To make the magazine's 2005 honor roll, hospitals had to rank at or near the top in no fewer than six specialties. The rankings were compiled from votes by board-certified physicians randomly selected from a list of some 811,000 U.S. doctors provided by the American Medical Association.
Here are the magazine's top 10 hospitals for 2005:
- Johns Hopkins University Hospital, Baltimore
- Mayo Clinic, Rochester, Minn.
- Massachusetts General Hospital, Boston
- Cleveland Clinic
- ULCA Medical Center, Los Angeles
- Barnes-Jewish Hospital, St. Louis
- New York Presbyterian, New York City
- Duke University Medical Center, Durham, N.C.
- University of Washington Medical Center, Seattle
- University of California, San Francisco Medical Center
Screening Program to Gauge Health Effects of Teflon Chemical
A screening program will be launched to check tens of thousands of people in West Virginia and Ohio to determine if their health has been harmed by drinking water containing the chemical ammonium perfluorooctanoate (PFOA), which is used to make Teflon.

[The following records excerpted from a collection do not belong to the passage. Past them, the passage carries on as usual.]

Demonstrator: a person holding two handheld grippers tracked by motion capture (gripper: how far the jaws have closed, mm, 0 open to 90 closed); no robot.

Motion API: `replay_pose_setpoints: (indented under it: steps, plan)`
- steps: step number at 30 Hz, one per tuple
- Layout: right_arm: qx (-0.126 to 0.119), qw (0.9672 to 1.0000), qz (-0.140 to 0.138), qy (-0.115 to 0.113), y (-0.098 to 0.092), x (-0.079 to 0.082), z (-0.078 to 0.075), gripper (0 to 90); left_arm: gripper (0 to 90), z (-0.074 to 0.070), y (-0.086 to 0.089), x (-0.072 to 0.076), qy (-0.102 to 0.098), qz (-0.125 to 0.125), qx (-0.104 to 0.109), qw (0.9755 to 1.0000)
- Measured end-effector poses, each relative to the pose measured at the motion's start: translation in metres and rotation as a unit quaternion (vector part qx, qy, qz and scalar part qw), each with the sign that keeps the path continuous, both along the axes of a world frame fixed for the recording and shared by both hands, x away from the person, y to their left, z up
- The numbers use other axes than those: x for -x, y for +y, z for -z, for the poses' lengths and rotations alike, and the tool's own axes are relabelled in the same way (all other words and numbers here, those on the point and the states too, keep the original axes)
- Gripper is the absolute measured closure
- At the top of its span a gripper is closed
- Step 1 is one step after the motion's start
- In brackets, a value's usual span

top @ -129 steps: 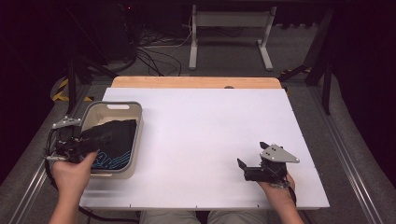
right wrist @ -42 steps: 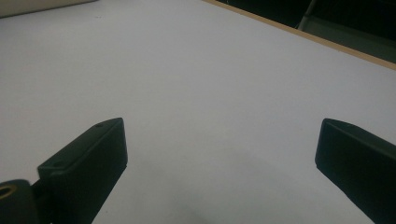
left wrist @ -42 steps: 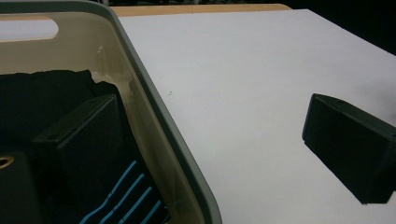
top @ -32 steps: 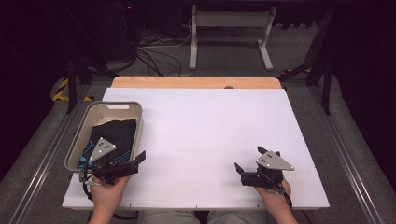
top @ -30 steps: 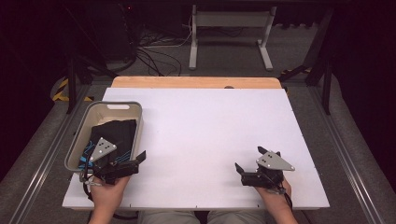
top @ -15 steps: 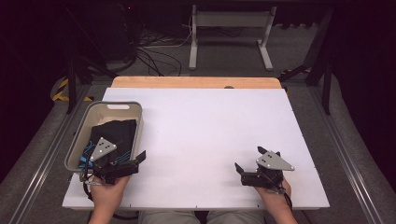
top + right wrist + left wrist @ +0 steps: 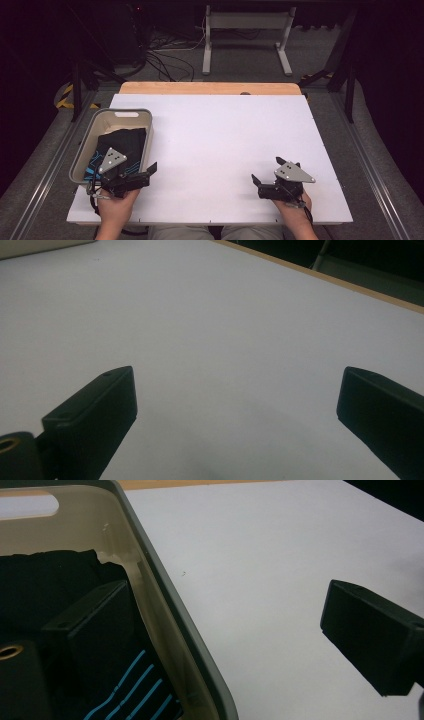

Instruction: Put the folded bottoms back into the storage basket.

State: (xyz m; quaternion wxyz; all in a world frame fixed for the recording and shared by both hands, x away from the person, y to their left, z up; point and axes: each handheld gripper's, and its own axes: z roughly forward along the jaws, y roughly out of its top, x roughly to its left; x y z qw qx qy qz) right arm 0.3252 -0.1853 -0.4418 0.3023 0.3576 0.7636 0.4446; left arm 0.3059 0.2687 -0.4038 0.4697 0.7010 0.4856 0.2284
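A beige plastic bin stands at the left of the white table, with a black garment with blue stripes lying inside. My left gripper is open at the bin's near right corner. In the left gripper view one jaw hangs inside over the garment and the other over the bare table, with the bin's wall between them. My right gripper rests low at the near right of the table, open with nothing between its jaws.
A wooden strip runs along the table's far edge. Behind it on the dark floor are cables and a white stand. Metal rails run beside the table on both sides.
Since 4.3 s ago my left gripper has moved from the bin's left side, by the garment, to its near right corner. Nothing has moved over the last second.
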Motion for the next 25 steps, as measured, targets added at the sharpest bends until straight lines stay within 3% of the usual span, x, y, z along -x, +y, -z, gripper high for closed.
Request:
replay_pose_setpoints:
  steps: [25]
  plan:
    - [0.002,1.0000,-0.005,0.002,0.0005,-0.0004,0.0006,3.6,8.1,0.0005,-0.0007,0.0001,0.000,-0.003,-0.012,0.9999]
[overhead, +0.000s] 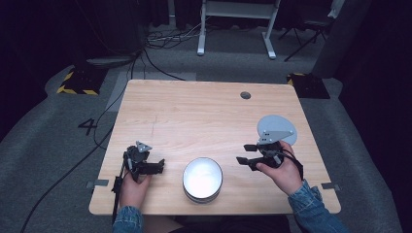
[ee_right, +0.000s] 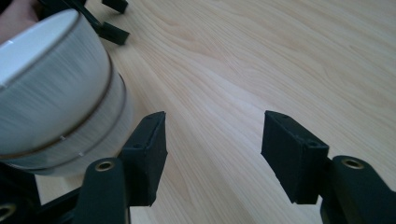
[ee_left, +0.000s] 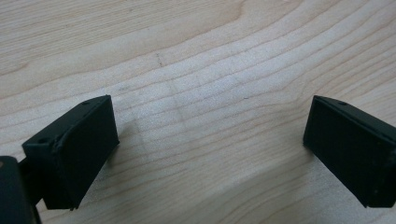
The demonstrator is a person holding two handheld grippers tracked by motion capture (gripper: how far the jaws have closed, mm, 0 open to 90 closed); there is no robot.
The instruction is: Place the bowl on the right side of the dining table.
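Observation:
A stack of white bowls [overhead: 202,178] stands near the table's front edge, between my two hands. In the right gripper view the bowls [ee_right: 51,93] show as two stacked bowls at the left, close beside my left-hand jaw. My left gripper [overhead: 159,166] rests low on the table to the left of the bowls, open, with bare wood between its jaws [ee_left: 210,144]. My right gripper [overhead: 246,155] is held to the right of the bowls, pointing left, open and holding nothing [ee_right: 212,149]. A grey round disc [overhead: 277,127] lies flat behind the right gripper.
The light wooden table [overhead: 194,111] has a small round cable hole [overhead: 245,95] near its far edge. Cables run over the grey floor to the left. A white desk frame [overhead: 238,19] stands beyond the table.

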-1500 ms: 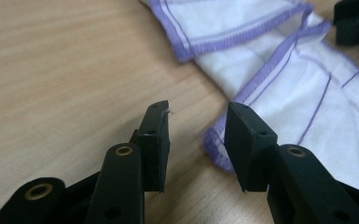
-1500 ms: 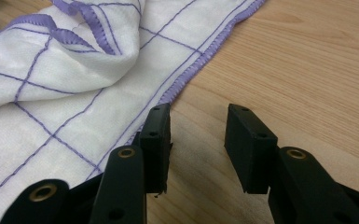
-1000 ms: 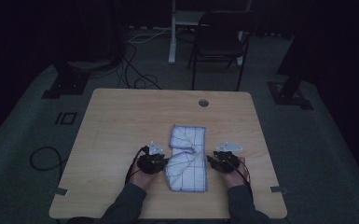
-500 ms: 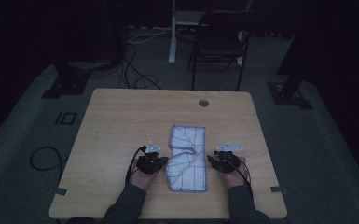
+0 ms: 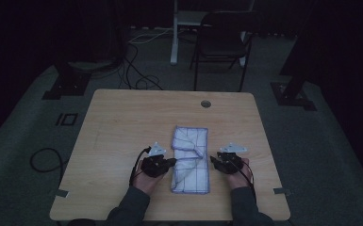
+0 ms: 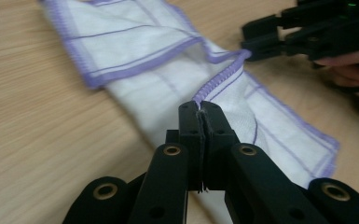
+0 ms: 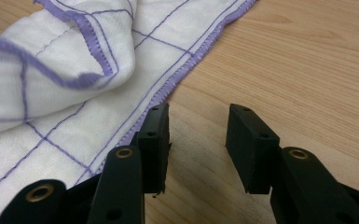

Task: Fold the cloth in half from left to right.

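A white cloth (image 5: 191,155) with purple stitched lines lies partly folded on the wooden table (image 5: 122,117), near its front edge. My left gripper (image 5: 172,161) is at the cloth's left side. In the left gripper view this gripper (image 6: 200,109) is shut on the purple hem, and the cloth (image 6: 135,51) rises in a ridge from the pinch. My right gripper (image 5: 213,160) rests at the cloth's right side. Seen from the right gripper view, that gripper (image 7: 198,123) stands open over bare wood, its left jaw just beside the cloth's (image 7: 51,93) hem, with nothing between the jaws.
A round cable hole (image 5: 205,103) sits in the table near its far edge. Beyond the table stand a dark chair (image 5: 226,42) and a stand base (image 5: 68,84), with cables (image 5: 136,70) on the floor. The room is dim.
My left gripper has risen slightly with the cloth's hem pinched in it, lifting that edge off the table. The right gripper has stayed in place.
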A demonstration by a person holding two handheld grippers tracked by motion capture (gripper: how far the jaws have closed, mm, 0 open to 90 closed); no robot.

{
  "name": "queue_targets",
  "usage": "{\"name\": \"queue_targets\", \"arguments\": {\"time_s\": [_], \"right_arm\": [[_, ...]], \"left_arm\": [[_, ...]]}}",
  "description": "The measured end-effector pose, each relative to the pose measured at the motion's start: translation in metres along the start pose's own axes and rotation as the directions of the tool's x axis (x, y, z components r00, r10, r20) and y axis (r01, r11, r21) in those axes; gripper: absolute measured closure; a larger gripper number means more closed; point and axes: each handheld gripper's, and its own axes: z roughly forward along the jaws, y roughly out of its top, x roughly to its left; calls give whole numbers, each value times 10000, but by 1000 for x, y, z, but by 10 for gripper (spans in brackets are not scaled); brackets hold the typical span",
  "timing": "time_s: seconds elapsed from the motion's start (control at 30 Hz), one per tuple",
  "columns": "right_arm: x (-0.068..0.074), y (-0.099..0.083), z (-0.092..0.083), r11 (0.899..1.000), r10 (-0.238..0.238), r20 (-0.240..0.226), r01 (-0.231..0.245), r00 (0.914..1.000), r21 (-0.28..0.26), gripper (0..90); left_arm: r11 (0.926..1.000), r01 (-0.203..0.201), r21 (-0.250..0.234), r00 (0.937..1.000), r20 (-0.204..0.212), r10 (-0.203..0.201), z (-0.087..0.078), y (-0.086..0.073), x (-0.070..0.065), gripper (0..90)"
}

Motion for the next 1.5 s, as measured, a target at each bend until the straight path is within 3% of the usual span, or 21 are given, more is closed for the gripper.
{"name": "queue_targets", "arguments": {"time_s": [0.27, 0.5, 0.63, 0.73, 0.8, 0.9, 1.0, 1.23, 1.5], "right_arm": [[0, 0, 0, 10000, 12, 20, -12, 10000, -19, 597], [-1, 0, -1, 10000, 46, 49, -46, 10000, -33, 597], [-1, 0, -1, 10000, 53, 24, -53, 10000, -36, 597], [-1, 0, -1, 10000, 64, 28, -64, 10000, -34, 597], [-1, 0, -1, 10000, 72, 23, -72, 10000, -43, 595], [-1, 0, -1, 10000, 73, 4, -73, 10000, -43, 592], [0, 0, -1, 10000, 43, -19, -43, 10000, -36, 591], [1, 0, -1, 9999, 69, -59, -69, 10000, -132, 590], [4, 1, -2, 9998, -61, -111, 58, 9999, -209, 590]], "left_arm": [[9992, -380, 96, 9973, 627, 373, 7, 1, -21, 889], [9974, -706, 146, 9910, 1148, 685, 15, 3, -39, 888], [9930, -1162, 225, 9826, 1485, 1116, 20, 2, -52, 884], [9924, -1221, 166, 9765, 1808, 1171, 22, 1, -58, 866], [9923, -1235, 27, 9690, 2159, 1200, 21, 1, -59, 789], [9927, -1193, -153, 9647, 2345, 1195, 18, 2, -58, 699], [9926, -1184, -257, 9662, 2277, 1211, 14, 4, -56, 666], [9936, -1128, -101, 9828, 1457, 1131, 12, 0, -43, 665], [9937, -1123, 19, 9898, 883, 1117, 10, -11, -24, 670]]}}
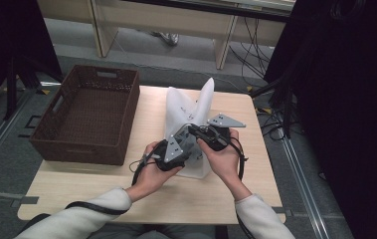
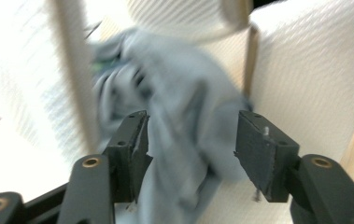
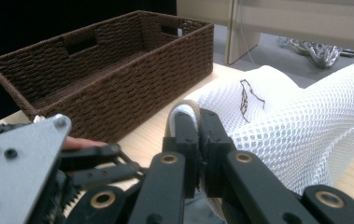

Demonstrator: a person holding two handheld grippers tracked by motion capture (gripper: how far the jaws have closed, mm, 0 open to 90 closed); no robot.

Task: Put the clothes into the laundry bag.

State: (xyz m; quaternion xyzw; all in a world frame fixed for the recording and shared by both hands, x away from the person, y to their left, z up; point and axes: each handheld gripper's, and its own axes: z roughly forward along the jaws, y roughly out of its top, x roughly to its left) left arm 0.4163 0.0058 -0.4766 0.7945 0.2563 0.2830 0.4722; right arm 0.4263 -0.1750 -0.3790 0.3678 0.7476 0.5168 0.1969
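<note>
Right gripper [image 3: 198,135]: clamped on mesh laundry bag [image 3: 305,130] rim; I hold it steady.
Left gripper [image 2: 191,149]: jaws apart around grey cloth [image 2: 184,116], frame centre; I push it deeper inside.

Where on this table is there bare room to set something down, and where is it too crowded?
Free wood runs along the near edge of the table, in front of the wicker basket and under the forearms, plus a strip right of the white mesh bag. The basket's inside is bare too. It is crowded mid-table, where the left gripper and right gripper meet at the bag.
</note>
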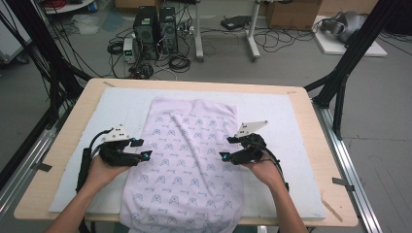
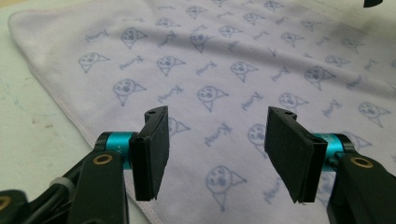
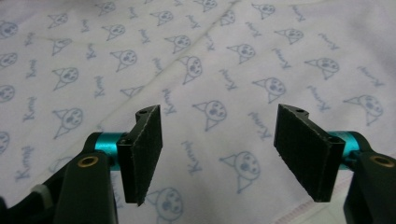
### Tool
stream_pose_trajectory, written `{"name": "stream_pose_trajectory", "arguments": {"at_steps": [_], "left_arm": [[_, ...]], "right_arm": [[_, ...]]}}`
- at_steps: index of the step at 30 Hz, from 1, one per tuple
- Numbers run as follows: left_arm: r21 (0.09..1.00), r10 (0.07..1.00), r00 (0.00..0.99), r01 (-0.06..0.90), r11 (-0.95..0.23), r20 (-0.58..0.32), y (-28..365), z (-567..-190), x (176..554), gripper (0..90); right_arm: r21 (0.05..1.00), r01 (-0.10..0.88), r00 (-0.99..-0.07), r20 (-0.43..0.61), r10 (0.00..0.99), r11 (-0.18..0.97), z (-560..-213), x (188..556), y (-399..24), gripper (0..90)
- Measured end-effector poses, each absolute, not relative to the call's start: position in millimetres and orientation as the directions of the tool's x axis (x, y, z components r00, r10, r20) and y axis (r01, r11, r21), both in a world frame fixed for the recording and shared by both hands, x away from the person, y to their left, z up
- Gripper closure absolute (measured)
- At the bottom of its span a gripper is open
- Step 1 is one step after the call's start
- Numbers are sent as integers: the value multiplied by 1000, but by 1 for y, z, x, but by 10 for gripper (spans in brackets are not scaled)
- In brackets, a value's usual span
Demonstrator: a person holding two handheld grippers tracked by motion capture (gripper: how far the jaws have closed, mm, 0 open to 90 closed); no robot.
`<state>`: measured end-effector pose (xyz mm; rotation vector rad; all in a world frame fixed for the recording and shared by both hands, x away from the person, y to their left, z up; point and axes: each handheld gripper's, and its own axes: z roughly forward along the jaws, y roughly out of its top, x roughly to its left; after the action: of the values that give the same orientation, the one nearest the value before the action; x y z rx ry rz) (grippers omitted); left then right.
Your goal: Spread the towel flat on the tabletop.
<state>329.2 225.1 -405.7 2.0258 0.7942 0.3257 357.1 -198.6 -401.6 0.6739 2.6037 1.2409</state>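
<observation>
- Cloth lies spread on the white mat in the middle of the tabletop, pale lilac with small blue cat faces and words printed all over, its near end hanging off the front edge.
- Soft, thin and light by the look of it; I would expect it to sag and fold the moment it is lifted, and to slide easily over the mat.
- Best places to take hold seem to be the stitched hems along the long sides, since a pinch in the flat middle would likely just bunch it up.
- Faint creases run down from the far end, so it is not fully smooth.
- Left claw hovers at the cloth's left edge, jaws standing well apart with nothing between them; the left gripper view shows the black pads above the hem.
- Right claw hovers at the right side, jaws likewise wide and empty, pads over the print.
- Near corners of the cloth are cut off below the frame in the high view, so how far it hangs is unclear.
- Printed words are too small to read.
</observation>
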Motion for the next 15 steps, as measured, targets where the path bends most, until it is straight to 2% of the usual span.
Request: {"name": "stream_pose_trajectory", "arguments": {"at_steps": [15], "left_arm": [[824,684,720,453,-339,-114,233,-402,349,379]], "right_arm": [[777,345,-866,47,499,526,-392,376,-206,311]]}}
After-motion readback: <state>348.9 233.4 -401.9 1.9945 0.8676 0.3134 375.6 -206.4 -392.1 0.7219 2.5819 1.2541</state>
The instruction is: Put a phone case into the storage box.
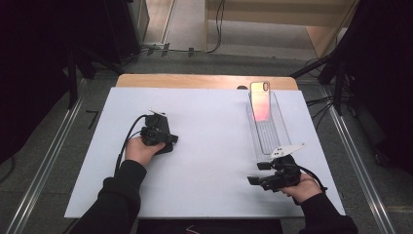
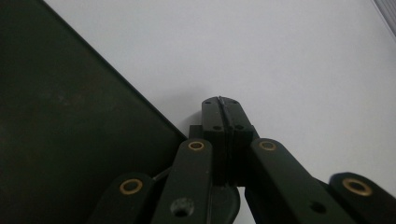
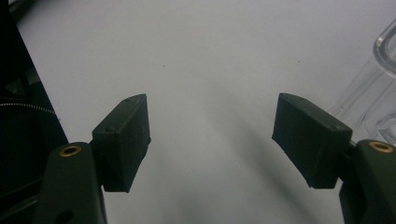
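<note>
Phone case point(image 1: 260, 101) leans tilted at the far end of the clear tray point(image 1: 282, 127), propped so an edge stands free to be taken. Nearest to it, the right gripper point(image 1: 255, 179) waits just short of the tray's near end, jaws wide and empty, lying level across the white table point(image 1: 209, 146). Well apart, the left gripper point(image 1: 164, 127) points down at the table, jaws pressed together on nothing, wrist bent over it.

I see black sleeves on both forearms. My left gripper point(image 1: 158, 136) is matte black with brass-ringed pivots and a black cable trailing off it. My right gripper point(image 1: 265, 179) has blocky black jaws, a pale three-cornered plate on top and small screw holes.
</note>
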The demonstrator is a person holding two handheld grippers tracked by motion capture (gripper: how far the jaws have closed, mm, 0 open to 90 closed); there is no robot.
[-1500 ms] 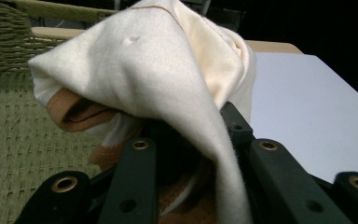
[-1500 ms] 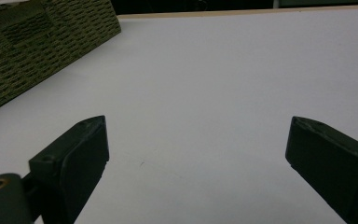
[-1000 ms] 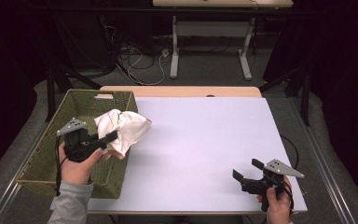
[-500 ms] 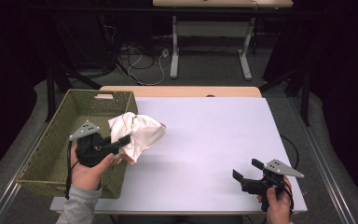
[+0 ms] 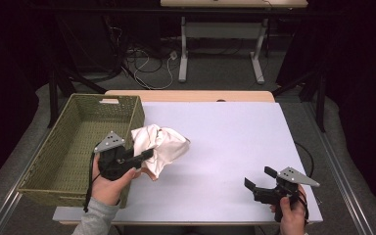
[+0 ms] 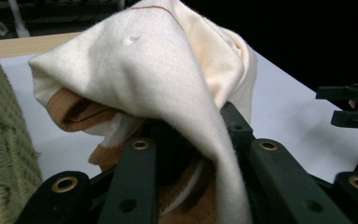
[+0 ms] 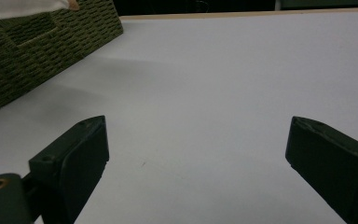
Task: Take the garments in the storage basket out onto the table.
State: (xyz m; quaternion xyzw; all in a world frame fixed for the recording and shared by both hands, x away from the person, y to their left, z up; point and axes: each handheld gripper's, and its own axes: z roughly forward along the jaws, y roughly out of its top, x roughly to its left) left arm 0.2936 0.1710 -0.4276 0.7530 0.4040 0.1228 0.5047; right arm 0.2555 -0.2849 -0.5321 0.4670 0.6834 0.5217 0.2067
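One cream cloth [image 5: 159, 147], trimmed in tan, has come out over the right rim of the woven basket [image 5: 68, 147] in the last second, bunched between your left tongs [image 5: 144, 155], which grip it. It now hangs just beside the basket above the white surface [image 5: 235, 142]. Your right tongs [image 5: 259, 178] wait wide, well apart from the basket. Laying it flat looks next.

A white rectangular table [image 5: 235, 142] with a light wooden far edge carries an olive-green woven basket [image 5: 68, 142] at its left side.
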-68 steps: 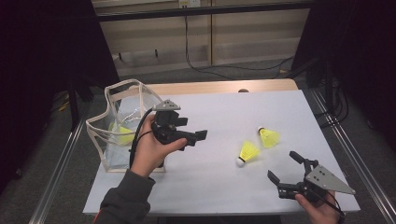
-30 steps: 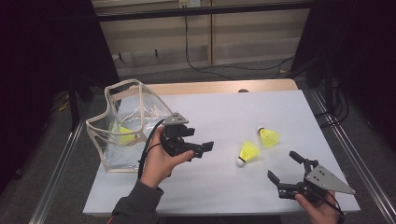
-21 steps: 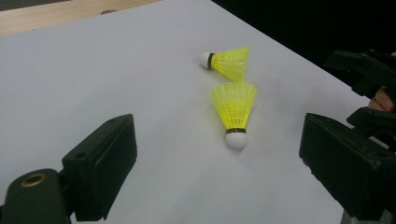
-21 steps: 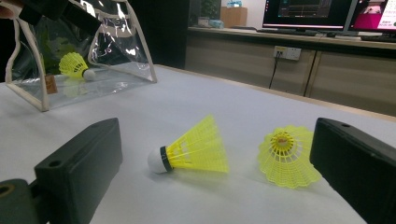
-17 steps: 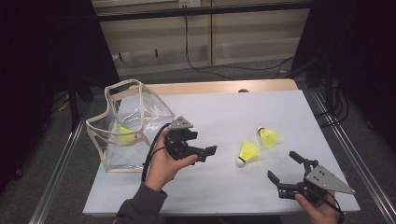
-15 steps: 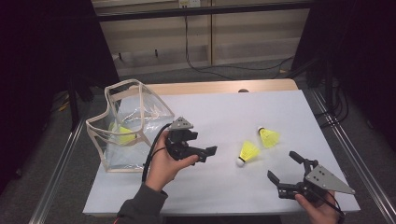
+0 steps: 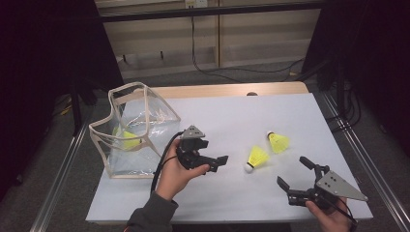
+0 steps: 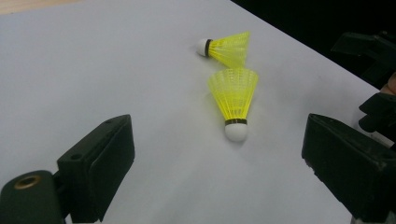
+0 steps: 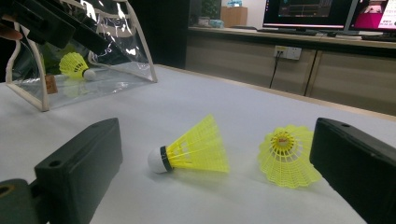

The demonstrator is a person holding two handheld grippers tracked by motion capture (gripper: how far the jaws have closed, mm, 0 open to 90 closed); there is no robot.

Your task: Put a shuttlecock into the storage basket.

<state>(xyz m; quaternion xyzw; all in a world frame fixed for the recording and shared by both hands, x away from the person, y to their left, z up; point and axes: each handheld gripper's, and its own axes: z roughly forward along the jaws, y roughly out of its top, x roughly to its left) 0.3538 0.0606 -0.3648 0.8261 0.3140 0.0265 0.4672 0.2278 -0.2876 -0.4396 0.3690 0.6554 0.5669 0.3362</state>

The tests will begin this month for people who get their drinking water from public or private water supplies where concentrations of PFOA have been found, the Associated Press reported.
Those water supplies are near DuPont Co.'s Washington Works plant, along the Ohio River near Parkersburg, W. Va. About 80,000 people live in the area. Officials are hoping that at least 60,000 people take part in the screening, which is being paid for by DuPont as part of a class-action lawsuit settlement.
Teflon, a nonstick substance used in a wide variety of products including cookware and clothing, is one of DuPont's most popular products.
Residents who take part in the screening will receive $150 to answer a health questionnaire and an additional $250 if they provide a blood sample, the AP reported.
A federal scientific review board has said the chemical is "likely" to be carcinogenic to humans, but DuPont officials have disputed the draft report.